中国に自由は無い――活動家や少数民族への弾圧を強める中国
中国が国内の人権・民主化活動家や少数民族への弾圧を強めています。
中国の著名作家である余傑(よけつ)氏が今月初め、米国で政治亡命を申請しました。
余傑氏はノーベル平和賞を受賞した劉暁波(りゅうぎょうは)氏らと、2008年に発表された「08憲章」に署名した人権活動家で、亡命の理由を「中国にとどまれば命の安全すら保証されず、作家としての表現の自由は全くない」と話しています。(2/7 産経「中国、自由派知識人ら続々出国 党大会控え、言論弾圧強化」⇒http://goo.gl/RM47i)
国内では常に厳しい当局の監視下に置かれ、不当に拘束されて厳しい拷問を受けたといいます。
中国では、昨年から政府に批判的な知識人の国外脱出が相次いでいます。改革派新聞記者の長平氏はドイツへ、政府系シンクタンク中国社会科学院の著名政治学者の張博樹氏は米国へ出国しました。
反体制派著名人を海外に追い出すことが政府の方針とされ、「当局からの暴行を受けた後『どこでもいいから外国に行け』と言われた知識人もいた」といいます。
また中国国内では、些細な理由で「国家政権転覆罪」懲役刑を受ける民主活動家が増えています。
人権の尊重などを訴える文書を国外メディアやインターネット上に発表した民主活動家の李鉄氏は懲役10年の判決を言い渡され、四川省と貴州省の民主活動家らがそれぞれ懲役9年と10年の判決を言い渡されています。
2月6日のロイター通信によれば、中国四川省カンゼ・チベット族自治州色達県でチベット族の住民3人が、中国政府に抗議するため焼身自殺を図り、1人が死亡、2人が重傷を負ったといいます。
今回の事件を含めると、中国でチベット僧らが焼身自殺を図るケースが過去11カ月間に19件発生したことになり、このうち少なくとも13人が死亡しています。

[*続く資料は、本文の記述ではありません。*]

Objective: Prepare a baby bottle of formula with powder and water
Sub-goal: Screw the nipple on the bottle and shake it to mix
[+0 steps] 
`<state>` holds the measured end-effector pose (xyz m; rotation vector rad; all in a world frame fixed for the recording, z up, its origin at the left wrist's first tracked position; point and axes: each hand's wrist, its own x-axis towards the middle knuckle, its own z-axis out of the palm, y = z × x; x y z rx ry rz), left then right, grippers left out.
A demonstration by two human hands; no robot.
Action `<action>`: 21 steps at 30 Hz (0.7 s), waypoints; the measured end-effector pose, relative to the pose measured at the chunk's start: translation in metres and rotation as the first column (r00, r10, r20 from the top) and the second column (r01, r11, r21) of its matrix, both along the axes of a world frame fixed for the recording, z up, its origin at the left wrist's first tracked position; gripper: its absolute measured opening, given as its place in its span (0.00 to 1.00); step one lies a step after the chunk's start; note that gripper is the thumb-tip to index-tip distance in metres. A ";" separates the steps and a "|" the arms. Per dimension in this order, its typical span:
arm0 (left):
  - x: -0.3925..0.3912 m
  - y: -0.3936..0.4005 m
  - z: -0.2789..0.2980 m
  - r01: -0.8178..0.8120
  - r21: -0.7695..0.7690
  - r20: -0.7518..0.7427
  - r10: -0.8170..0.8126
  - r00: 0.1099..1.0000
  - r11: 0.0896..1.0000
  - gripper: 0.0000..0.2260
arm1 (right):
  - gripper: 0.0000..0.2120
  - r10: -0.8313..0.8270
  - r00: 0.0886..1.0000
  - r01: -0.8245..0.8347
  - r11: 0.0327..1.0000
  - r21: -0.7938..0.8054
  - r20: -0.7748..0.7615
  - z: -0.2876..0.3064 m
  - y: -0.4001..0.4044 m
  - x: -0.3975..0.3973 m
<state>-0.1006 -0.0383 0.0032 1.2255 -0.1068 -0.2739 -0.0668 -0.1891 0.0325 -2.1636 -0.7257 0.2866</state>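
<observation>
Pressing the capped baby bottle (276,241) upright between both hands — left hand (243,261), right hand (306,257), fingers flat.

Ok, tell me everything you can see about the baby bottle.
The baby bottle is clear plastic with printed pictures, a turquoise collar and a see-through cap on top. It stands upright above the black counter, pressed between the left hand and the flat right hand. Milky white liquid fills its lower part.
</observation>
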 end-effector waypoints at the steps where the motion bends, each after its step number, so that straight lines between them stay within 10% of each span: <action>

また四川省では1月末、色達県など3カ所でチベット族の住民らがデモを行い、治安部隊と衝突。チベット独立を支援する人権団体によると、治安部隊の発砲でデモ参加者7人が死亡、数十人が負傷したといいます。
海外メディアで、このように断片的に報じられる事件は「言論の自由」も「報道の自由」もない中国においては、文字通り、「氷山の一角」に過ぎません。
同じような人権弾圧や命と引き換えの抗議行動が一体、中国全土でどのくらい起きているのか――その正確な数字は、知るすべもありません。
国内の暴動だけでも、年間18万件も発生していると言われている国なのです。
いずれにしても、はっきりしていることは、習近平氏が新しい国家主席となる秋の共産党大会を控え、中国政府が反政府運動や民主化運動の活発化を恐れ、国内の締め付けをこれまでになく強めているという事実です。
逆に言えば、それほど締め付けを強めなければならないほど、共産党一党独裁支配への国民の不滿や反発のエネルギーが高まっており、政権安定のための舵取りが難しくなっているということです。
支配者である中国共産党への国民の反発のエネルギーの矛先をそらすために、中国政府は次の段階で、必ず国外に敵を作り出し、ガス抜きを図るでしょう。
それがベトナムなのか、台湾なのか、それとも尖閣諸島なのか――。
そうした視点で中国の国内の動きを注視し、日本としても中国の民主化、自由化を積極的に支援していくべきです。